Adaya gitmek için bindikleri gemide, Gregory’nin genç ve güzel karısı Gloria, ‘terörist’ olarak tanımladığı siyahlardan neden uzak durmaları gerektiğini anlatıyor çocuklarına: “Onlar bizim bu topraklarda rahat yaşamımıza engel oluyorlar. Ellerine fırsat geçse, bizi hemen öldürürler.” Aklıma hemen, Mehmet Teoman – Vedat Sakman birlikteliğinin en güzel eserlerinden biri geliyor: Kafam Karışıyor. Zuhal Olcay, o buğulu sesiyle yüreğime dokunuyor: “Siyahların ülkesinde, hep beyazların sözü geçiyor…”

İkinci Soru: Çocuk masumiyetimizi ne zaman yitirdik?

Geçiş kartı yanında olmadığı için beyaz görevlilerce dövülen bir kadın, kucağındaki bebeğini yere düşürüyor. O andaki çırpınışları, kendinden çok bebeği için. Ama görevliler bebeğe dokunmasına izin vermiyor. Gregory’nin, tüm bunlara korkudan kocaman olmuş gözleriyle tanıklık eden küçük kızının küçük yüreği acıyla kasılıyor. İnsan oluşumuzun en masum haliyle, akşam babasına soruyor: “Neden o kadına vurdular?” Babanın yanıtı hazır: “Geçiş kartı yoktu”. “Peki ya bebek?” Anne Gloria yetişiyor baba James’in imdadına: “Bazı şeyler böyle olmak zorunda.” Hayvanlara dair birtakım garip örnekler verdikten sonra da ekliyor: “Öğrenmek için büyümen gerek.” İçimden haykırıyorum: Ne olur küçük kız, büyüme!

Üçüncü soru: Ne zaman öğretilenlere sorgusuz inanır olduk?

James, Mandela’ya mücadelesiyle ilgili birtakım yorumlarda bulunuyor.
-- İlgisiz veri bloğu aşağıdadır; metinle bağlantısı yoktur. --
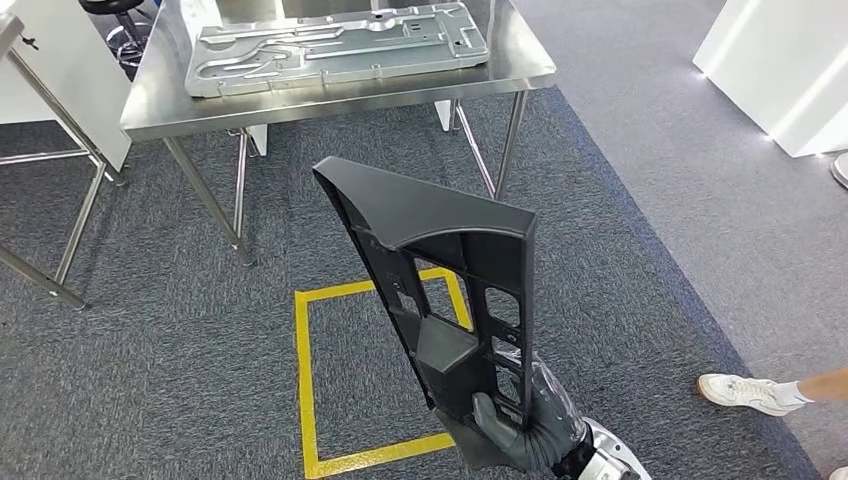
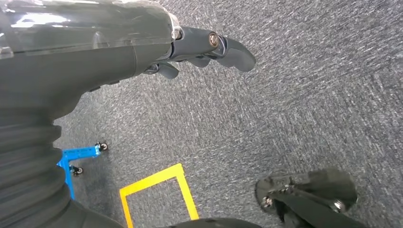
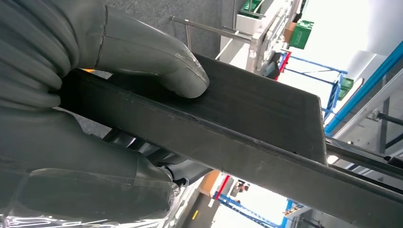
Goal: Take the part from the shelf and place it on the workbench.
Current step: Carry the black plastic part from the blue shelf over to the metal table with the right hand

Mandela soruyor: “Özgürlük Bildirgesini okumadın değil mi?” Ne denli ezberci, ne denli kolaycı insanoğlu! Gerçekten neyi savunduğunu, ne adına savaş verdiğini bile bilmediğin bir insanı, sırf başkaları öyle istiyor ya da düşünüyor diye yargılamak, yargılayabilmek!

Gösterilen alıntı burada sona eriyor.